Start of DATA TO EXAMINE
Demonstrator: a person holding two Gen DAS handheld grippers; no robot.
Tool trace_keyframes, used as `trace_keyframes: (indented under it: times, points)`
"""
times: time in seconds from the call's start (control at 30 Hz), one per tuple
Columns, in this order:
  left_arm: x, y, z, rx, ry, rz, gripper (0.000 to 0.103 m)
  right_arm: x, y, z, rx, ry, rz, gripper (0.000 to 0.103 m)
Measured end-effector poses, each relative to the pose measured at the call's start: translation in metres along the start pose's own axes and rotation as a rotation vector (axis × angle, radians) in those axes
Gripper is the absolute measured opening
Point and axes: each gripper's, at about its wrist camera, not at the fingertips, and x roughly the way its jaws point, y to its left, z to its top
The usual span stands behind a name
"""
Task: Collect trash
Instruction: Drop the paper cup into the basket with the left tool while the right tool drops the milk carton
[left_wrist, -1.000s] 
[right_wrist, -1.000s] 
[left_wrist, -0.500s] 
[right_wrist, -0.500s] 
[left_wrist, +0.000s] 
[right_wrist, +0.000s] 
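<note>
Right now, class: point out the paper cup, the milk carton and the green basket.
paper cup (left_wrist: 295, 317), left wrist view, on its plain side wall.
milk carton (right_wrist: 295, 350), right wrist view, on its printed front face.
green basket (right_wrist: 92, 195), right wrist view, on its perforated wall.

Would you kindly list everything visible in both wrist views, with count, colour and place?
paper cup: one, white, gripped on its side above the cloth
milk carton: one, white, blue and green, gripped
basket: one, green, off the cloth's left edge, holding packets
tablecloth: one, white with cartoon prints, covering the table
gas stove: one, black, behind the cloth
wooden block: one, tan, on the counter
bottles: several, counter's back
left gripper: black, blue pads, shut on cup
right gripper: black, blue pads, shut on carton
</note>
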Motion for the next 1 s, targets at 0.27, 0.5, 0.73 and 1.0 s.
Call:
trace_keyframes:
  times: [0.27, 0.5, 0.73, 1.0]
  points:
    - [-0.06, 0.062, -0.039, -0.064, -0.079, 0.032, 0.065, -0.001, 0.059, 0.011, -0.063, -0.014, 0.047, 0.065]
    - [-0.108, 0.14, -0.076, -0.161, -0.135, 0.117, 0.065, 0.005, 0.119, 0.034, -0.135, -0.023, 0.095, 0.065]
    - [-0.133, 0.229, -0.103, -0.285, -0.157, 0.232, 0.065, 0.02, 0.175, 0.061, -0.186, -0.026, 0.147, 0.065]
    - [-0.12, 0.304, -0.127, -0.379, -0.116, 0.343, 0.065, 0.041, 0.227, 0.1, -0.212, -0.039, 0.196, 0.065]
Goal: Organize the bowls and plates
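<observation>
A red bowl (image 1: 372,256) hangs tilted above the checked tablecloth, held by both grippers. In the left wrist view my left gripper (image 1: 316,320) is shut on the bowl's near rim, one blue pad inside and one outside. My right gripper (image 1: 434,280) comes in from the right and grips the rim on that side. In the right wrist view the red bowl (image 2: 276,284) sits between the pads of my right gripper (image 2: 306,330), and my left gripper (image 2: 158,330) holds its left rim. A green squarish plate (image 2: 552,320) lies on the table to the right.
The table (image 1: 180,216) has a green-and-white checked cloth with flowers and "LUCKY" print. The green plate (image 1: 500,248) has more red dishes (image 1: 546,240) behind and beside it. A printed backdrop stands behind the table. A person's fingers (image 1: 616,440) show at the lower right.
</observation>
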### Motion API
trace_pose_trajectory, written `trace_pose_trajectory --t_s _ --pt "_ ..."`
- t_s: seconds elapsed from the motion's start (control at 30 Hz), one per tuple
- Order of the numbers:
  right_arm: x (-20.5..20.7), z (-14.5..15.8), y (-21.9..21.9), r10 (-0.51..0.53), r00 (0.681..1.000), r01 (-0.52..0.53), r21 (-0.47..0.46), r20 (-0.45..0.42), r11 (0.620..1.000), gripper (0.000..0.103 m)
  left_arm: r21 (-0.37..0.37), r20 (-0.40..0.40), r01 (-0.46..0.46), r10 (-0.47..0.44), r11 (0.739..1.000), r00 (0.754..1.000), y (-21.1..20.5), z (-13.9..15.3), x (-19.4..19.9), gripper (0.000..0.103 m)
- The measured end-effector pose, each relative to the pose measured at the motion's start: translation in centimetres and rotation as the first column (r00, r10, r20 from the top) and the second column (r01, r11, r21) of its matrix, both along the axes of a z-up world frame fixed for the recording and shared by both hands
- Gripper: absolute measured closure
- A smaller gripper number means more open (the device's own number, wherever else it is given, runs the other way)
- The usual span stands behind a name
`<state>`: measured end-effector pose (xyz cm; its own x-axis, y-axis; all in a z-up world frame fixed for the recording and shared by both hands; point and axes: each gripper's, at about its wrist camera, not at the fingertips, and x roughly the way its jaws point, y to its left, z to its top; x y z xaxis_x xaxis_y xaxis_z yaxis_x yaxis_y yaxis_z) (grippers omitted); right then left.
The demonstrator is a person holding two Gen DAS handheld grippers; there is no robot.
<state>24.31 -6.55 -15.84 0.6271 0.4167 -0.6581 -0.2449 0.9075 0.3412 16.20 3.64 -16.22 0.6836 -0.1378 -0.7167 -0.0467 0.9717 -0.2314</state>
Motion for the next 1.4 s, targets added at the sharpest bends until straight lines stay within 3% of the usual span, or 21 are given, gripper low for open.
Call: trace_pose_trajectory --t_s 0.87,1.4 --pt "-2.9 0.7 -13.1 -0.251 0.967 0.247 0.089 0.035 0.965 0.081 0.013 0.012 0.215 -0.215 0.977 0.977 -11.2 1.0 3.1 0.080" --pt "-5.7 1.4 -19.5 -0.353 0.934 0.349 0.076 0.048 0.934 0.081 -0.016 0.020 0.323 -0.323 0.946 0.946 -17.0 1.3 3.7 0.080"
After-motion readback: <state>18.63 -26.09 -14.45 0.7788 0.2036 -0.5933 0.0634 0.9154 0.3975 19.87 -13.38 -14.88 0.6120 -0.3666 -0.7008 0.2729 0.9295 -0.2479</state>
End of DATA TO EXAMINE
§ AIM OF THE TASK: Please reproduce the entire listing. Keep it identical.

§ RESPONSE AREA:
Demonstrator: a person holding two Gen DAS handheld grippers; no robot.
Tool trace_keyframes, used as `trace_keyframes: (indented under it: times, points)`
"""
times: time in seconds from the call's start (control at 30 Hz), one per tuple
Columns, in this order:
  left_arm: x, y, z, rx, ry, rz, gripper (0.000 to 0.103 m)
  right_arm: x, y, z, rx, ry, rz, gripper (0.000 to 0.103 m)
Measured end-effector poses, each relative to the pose measured at the call's start: translation in metres along the start pose's own axes and rotation as a rotation vector (axis × angle, radians) in those axes
Gripper is the absolute measured opening
Point and axes: each gripper's, at about its wrist camera, not at the fingertips, and x roughly the way its jaws point, y to its left, z to its top
The usual span stands behind a name
"""
Task: Collect trash
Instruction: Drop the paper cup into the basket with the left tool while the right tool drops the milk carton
[left_wrist, -1.000s] 
[right_wrist, -1.000s] 
[left_wrist, -0.500s] 
[right_wrist, -0.500s] 
[left_wrist, +0.000s] 
[right_wrist, +0.000s] 
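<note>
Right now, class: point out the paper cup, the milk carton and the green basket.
paper cup (left_wrist: 295, 317), left wrist view, on its plain side wall.
milk carton (right_wrist: 295, 350), right wrist view, on its printed front face.
green basket (right_wrist: 92, 195), right wrist view, on its perforated wall.

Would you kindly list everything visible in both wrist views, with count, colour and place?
paper cup: one, white, gripped on its side above the cloth
milk carton: one, white, blue and green, gripped
basket: one, green, off the cloth's left edge, holding packets
tablecloth: one, white with cartoon prints, covering the table
gas stove: one, black, behind the cloth
wooden block: one, tan, on the counter
bottles: several, counter's back
left gripper: black, blue pads, shut on cup
right gripper: black, blue pads, shut on carton
</note>
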Motion for the next 1 s, targets at 0.27, 0.5, 0.73 and 1.0 s.
Call:
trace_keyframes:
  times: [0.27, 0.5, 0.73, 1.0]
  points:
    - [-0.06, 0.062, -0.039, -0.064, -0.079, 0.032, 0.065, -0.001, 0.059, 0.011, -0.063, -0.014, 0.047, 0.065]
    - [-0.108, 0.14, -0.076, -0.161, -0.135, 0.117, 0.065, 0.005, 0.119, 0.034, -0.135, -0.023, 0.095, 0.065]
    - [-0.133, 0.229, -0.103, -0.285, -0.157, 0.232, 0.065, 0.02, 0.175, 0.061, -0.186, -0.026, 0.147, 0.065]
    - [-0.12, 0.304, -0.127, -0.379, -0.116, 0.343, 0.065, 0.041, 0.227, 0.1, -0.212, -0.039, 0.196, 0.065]
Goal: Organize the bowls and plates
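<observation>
A red bowl (image 1: 372,256) hangs tilted above the checked tablecloth, held by both grippers. In the left wrist view my left gripper (image 1: 316,320) is shut on the bowl's near rim, one blue pad inside and one outside. My right gripper (image 1: 434,280) comes in from the right and grips the rim on that side. In the right wrist view the red bowl (image 2: 276,284) sits between the pads of my right gripper (image 2: 306,330), and my left gripper (image 2: 158,330) holds its left rim. A green squarish plate (image 2: 552,320) lies on the table to the right.
The table (image 1: 180,216) has a green-and-white checked cloth with flowers and "LUCKY" print. The green plate (image 1: 500,248) has more red dishes (image 1: 546,240) behind and beside it. A printed backdrop stands behind the table. A person's fingers (image 1: 616,440) show at the lower right.
</observation>
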### Motion API
trace_pose_trajectory, written `trace_pose_trajectory --t_s _ --pt "_ ..."`
- t_s: seconds elapsed from the motion's start (control at 30 Hz), one per tuple
- Order of the numbers:
  right_arm: x (-20.5..20.7), z (-14.5..15.8), y (-21.9..21.9), r10 (-0.51..0.53), r00 (0.681..1.000), r01 (-0.52..0.53), r21 (-0.47..0.46), r20 (-0.45..0.42), r11 (0.620..1.000), gripper (0.000..0.103 m)
  left_arm: r21 (-0.37..0.37), r20 (-0.40..0.40), r01 (-0.46..0.46), r10 (-0.47..0.44), r11 (0.739..1.000), r00 (0.754..1.000), y (-21.1..20.5), z (-13.9..15.3), x (-19.4..19.9), gripper (0.000..0.103 m)
- The measured end-effector pose, each relative to the pose measured at the motion's start: translation in centimetres and rotation as the first column (r00, r10, r20 from the top) and the second column (r01, r11, r21) of its matrix, both along the axes of a z-up world frame fixed for the recording and shared by both hands
- Gripper: absolute measured closure
- A smaller gripper number means more open (the device's own number, wherever else it is given, runs the other way)
- The usual span stands behind a name
`<state>`: measured end-effector pose (xyz cm; its own x-axis, y-axis; all in a z-up world frame fixed for the recording and shared by both hands; point and axes: each gripper's, at about its wrist camera, not at the fingertips, and x roughly the way its jaws point, y to its left, z to its top; x y z xaxis_x xaxis_y xaxis_z yaxis_x yaxis_y yaxis_z) (grippers omitted); right then left.
The demonstrator is a person holding two Gen DAS handheld grippers; there is no robot.
<state>24.31 -6.55 -15.84 0.6271 0.4167 -0.6581 -0.2449 0.9075 0.3412 16.20 3.64 -16.22 0.6836 -0.1378 -0.7167 -0.0467 0.9717 -0.2314</state>
Motion for the next 1.4 s, targets added at the sharpest bends until straight lines stay within 3% of the usual span, or 21 are given, gripper low for open.
Call: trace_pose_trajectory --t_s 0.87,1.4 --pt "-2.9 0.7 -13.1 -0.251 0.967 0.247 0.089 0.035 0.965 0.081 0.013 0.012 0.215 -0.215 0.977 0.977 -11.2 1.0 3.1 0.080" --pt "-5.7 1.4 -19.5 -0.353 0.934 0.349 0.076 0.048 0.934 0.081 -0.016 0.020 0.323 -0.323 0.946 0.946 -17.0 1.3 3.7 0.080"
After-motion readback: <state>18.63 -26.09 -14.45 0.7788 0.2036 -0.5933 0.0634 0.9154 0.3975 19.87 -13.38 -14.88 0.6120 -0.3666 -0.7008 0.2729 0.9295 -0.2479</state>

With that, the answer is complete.